■ Recorded information

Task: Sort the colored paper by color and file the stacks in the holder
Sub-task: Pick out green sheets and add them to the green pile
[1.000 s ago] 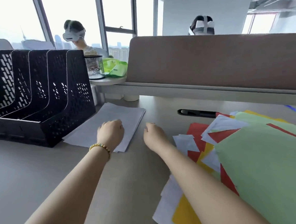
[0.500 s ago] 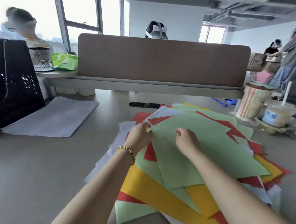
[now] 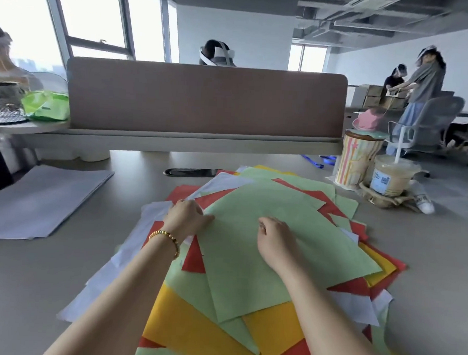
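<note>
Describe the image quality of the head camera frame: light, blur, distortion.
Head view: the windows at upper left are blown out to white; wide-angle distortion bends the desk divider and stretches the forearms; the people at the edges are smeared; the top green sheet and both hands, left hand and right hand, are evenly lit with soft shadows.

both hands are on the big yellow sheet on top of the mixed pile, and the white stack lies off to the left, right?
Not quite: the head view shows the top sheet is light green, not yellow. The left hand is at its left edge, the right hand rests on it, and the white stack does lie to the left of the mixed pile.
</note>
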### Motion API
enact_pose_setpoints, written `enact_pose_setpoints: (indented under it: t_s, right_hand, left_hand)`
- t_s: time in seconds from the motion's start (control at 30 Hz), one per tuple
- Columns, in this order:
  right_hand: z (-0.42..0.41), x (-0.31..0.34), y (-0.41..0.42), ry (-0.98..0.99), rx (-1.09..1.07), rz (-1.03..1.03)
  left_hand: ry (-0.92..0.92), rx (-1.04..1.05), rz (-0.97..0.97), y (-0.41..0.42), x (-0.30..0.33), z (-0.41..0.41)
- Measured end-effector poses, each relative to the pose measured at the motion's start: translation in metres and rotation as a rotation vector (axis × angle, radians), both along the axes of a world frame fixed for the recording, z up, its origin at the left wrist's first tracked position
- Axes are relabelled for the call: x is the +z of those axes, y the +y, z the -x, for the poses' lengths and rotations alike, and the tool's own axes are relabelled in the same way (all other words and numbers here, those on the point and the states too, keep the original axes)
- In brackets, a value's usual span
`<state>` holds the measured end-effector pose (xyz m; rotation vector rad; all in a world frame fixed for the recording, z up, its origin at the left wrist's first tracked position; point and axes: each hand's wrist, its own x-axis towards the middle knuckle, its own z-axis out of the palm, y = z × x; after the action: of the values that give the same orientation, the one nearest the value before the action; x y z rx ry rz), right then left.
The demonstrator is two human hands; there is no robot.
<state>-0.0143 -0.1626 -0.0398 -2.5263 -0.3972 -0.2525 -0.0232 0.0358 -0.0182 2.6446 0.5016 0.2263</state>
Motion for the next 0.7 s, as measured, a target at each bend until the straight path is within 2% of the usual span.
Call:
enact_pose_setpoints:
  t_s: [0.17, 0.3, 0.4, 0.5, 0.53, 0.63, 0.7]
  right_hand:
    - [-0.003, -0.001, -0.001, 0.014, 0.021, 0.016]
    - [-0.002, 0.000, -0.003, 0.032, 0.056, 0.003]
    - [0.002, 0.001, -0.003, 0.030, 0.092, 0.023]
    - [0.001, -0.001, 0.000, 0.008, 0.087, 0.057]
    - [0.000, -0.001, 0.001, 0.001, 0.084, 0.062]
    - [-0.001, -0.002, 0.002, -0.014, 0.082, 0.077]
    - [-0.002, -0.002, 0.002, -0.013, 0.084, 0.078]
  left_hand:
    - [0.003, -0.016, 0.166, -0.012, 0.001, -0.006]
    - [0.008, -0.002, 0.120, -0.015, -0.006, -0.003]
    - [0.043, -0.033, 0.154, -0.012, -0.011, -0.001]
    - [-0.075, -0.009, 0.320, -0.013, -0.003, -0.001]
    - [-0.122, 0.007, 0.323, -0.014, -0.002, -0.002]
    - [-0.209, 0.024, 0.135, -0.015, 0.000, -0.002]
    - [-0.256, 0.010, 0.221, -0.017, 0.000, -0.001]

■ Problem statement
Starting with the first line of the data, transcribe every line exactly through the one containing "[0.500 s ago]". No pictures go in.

■ Solution to this problem
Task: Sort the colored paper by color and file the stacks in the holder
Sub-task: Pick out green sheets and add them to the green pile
[1.000 s ago] 
[0.500 s ago] 

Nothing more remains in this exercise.